Android Floating Point Determinism

Andre Posch

unread,

Jul 3, 2013, 5:59:31 AM7/3/13

to andro...@googlegroups.com

Hello,

I'm doing a RTS style game and atm I'm working on network multiplayer support. It is basicaly already working with my windows version. The standard approach is running identical simulations on the different devices and only send the commands across the network. For that it is necessary that both simulations do deliver exactly matching results. My engine data is mostly floating point and therefore the question about floating point determinism across android devices arises. Anyone has experience on that topic on android?

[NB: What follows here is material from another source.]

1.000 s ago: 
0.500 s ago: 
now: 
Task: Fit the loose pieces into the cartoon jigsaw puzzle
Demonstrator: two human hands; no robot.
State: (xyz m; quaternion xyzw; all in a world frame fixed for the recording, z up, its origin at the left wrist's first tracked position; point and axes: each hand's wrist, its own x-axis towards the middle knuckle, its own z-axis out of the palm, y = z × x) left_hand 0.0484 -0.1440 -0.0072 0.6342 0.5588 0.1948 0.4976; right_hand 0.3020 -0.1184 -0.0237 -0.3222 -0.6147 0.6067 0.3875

I see problems due to the many different kinds of cpus used.

Thanks,

André

jeff shanab

unread,

Jul 4, 2013, 6:53:49 AM7/4/13

to andro...@googlegroups.com

Use Fixed Point math for deterministic real numbers.
http://en.wikipedia.org/wiki/Fixed-point_arithmetic
http://www.eetimes.com/author.asp?section_id=36&doc_id=1287491

I have used fixed point on embedded microcontrollers that do not have floating point types.

--
You received this message because you are subscribed to the Google Groups "android-ndk" group.
To unsubscribe from this group and stop receiving emails from it, send an email to android-ndk...@googlegroups.com.
To post to this group, send email to andro...@googlegroups.com.
Visit this group at http://groups.google.com/group/android-ndk.
For more options, visit https://groups.google.com/groups/opt_out.

David Turner

unread,

Jul 4, 2013, 7:54:16 AM7/4/13

to andro...@googlegroups.com

Yes, you should not rely on deterministic FPU operations, because such things do not exist as long as you use different CPU designs, and this includes different ARM-based CPU designs.

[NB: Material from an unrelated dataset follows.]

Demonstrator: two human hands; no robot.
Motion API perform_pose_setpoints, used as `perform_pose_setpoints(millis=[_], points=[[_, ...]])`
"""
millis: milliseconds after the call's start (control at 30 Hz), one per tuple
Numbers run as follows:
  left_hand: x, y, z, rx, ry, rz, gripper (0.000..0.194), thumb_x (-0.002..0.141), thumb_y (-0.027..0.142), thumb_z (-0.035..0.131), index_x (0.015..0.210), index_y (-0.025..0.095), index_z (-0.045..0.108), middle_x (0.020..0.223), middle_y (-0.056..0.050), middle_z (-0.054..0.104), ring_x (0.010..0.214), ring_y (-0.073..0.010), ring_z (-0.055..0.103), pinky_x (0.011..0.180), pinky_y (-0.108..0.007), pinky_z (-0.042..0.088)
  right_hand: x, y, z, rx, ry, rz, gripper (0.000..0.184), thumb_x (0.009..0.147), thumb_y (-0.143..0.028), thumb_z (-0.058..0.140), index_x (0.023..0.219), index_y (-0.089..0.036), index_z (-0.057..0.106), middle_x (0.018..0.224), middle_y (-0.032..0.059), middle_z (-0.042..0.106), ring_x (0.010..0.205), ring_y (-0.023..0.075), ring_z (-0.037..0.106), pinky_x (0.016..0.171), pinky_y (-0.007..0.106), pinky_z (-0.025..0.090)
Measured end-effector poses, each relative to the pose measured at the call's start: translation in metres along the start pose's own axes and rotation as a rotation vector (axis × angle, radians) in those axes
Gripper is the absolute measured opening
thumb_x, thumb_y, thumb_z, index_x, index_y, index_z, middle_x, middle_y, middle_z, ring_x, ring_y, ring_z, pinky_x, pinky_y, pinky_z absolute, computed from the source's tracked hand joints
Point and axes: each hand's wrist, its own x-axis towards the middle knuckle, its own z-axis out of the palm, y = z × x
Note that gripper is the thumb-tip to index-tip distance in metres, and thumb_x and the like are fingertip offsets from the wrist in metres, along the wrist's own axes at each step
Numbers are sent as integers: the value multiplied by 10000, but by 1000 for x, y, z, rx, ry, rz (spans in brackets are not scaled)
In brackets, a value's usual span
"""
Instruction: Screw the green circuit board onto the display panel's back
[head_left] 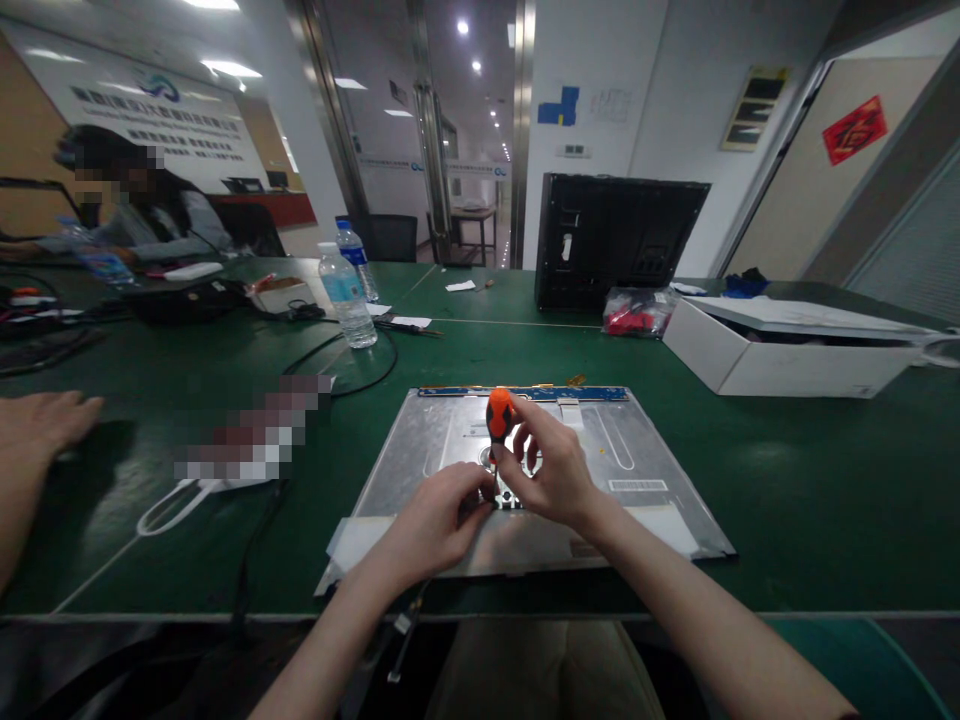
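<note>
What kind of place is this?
Probably an office, used here as a small workshop. There's a big lettered sign on the wall, tall glass doors, and a long green table where someone holds a screwdriver over a flat metal panel.

Screwdriver tip was hidden at the left hand. Metal panel was partly covered; its label was too small to read. Left edge cut off another person's forearm. Strapped item on the desk was pixelated, wall sign blurred.
</note>
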Motion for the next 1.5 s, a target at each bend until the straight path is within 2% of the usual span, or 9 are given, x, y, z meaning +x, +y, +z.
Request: perform_pose_setpoints(millis=[233, 367, 567, 733, 867, 967, 1100, 1267, 1500], points=[[-1, 1, 0, -4, 8, 4, 152, 810, 104, 493, 877, 182, 605, 857, -43, 662, 786, -185, 597, 711, -286, 446, -1, -2, 0, 61, 2, 43, 679, 866, -194, 553, 1469, -243, 245, 921, 11, 659, 537, 78, 562, 472, 192, 445], [0, 2, -1, 3, 12, -4, 144, 803, 100, 494, 850, 180, 604, 819, -38, 654, 763, -183, 593, 687, -279, 437, 0, 0, 0, 31, 9, 17, 660, 865, -285, 632, 1434, -265, 299, 855, -20, 644, 510, 74, 544, 459, 184, 436], [-1, 0, -1, -15, -8, -1, 147, 821, 126, 499, 891, 187, 613, 868, -48, 675, 806, -193, 607, 723, -295, 452, 0, -4, -1, 31, -2, 52, 674, 840, -165, 563, 1456, -238, 300, 755, -35, 585, 531, 92, 546, 491, 199, 458], [-1, 0, -1, -15, -12, -5, 148, 830, 138, 499, 906, 189, 615, 877, -52, 672, 822, -197, 605, 732, -301, 459, -3, -2, -1, 83, 5, 71, 754, 819, -150, 544, 1486, -245, 206, 819, -17, 592, 584, 102, 552, 502, 203, 455], [-1, 0, -1, -9, 5, -3, 116, 815, 125, 500, 844, 183, 596, 826, -43, 654, 780, -187, 592, 691, -285, 444, -2, 0, 2, 57, 29, 21, 678, 863, -241, 604, 1440, -257, 249, 798, -38, 573, 532, 84, 529, 460, 189, 422], [-1, -1, 0, 1, 2, -14, 120, 812, 120, 503, 850, 183, 597, 813, -35, 648, 761, -178, 586, 676, -275, 436, 0, 0, 2, 29, 19, 15, 598, 887, -288, 610, 1407, -267, 315, 854, -19, 605, 508, 74, 512, 448, 197, 436], [-1, -1, 0, -6, -9, -20, 141, 814, 126, 501, 875, 184, 614, 847, -45, 662, 791, -187, 595, 701, -283, 451, 0, -2, 0, 23, -26, 33, 630, 896, -222, 565, 1460, -259, 288, 865, -4, 621, 527, 84, 525, 484, 214, 473], [-1, 1, -1, -18, -10, -10, 140, 823, 144, 497, 873, 187, 621, 862, -53, 668, 809, -195, 597, 714, -294, 464, -2, -4, -2, 88, -21, 61, 734, 855, -150, 529, 1503, -242, 197, 787, -24, 584, 545, 93, 533, 484, 197, 452], [-2, -2, 1, -1, 10, -8, 105, 809, 120, 506, 823, 185, 587, 802, -31, 644, 739, -173, 583, 664, -275, 430, 0, 0, 1, 19, -2, 22, 653, 889, -313, 621, 1463, -266, 313, 792, -33, 601, 500, 80, 499, 469, 203, 443]])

As an example, the Skia team recently found a bug that was triggered by a computation which generated 0.999999.... on a Nexus 4, and 1.0 on previous Nexus devices. The end result was that this forced the renderer to use a slow path, killing performance :-)

The only way to deal with that is to use carefully-chosen epsilon values and range-based comparisons, instead of direct equalities.

--

Andre Posch

unread,

Jul 4, 2013, 1:05:28 PM7/4/13

to andro...@googlegroups.com

Hm, isn't there a way to force the ARM CPUs to use the same floating point behaviour?

e.g. on x86 you can use:

_controlfp(_PC_24, _MCW_PC);
_controlfp(_RC_NEAR, _MCW_RC);

to force internal precision to single and rounding mode to near which works pretty well (ok you have to check if this is still set all the time as some libraries change it as wel..)

andrew_esh

unread,

Jul 4, 2013, 8:01:02 PM7/4/13

to andro...@googlegroups.com

One thing to look out for is the storage size of the numbers being used. If they do not match, truncation and rounding will give different results. I ran into this when I was porting a lease accounting program from the IBM PC to the Macintosh about 25 years ago. The results did not match until I increased the storage size of most of the variables. Everything matched exactly after that.

Ray Donnelly

unread,

Jul 4, 2013, 8:03:39 PM7/4/13

to andro...@googlegroups.com

I'd recommend using an existing multiplayer networking solution like raknet and a shared memory model.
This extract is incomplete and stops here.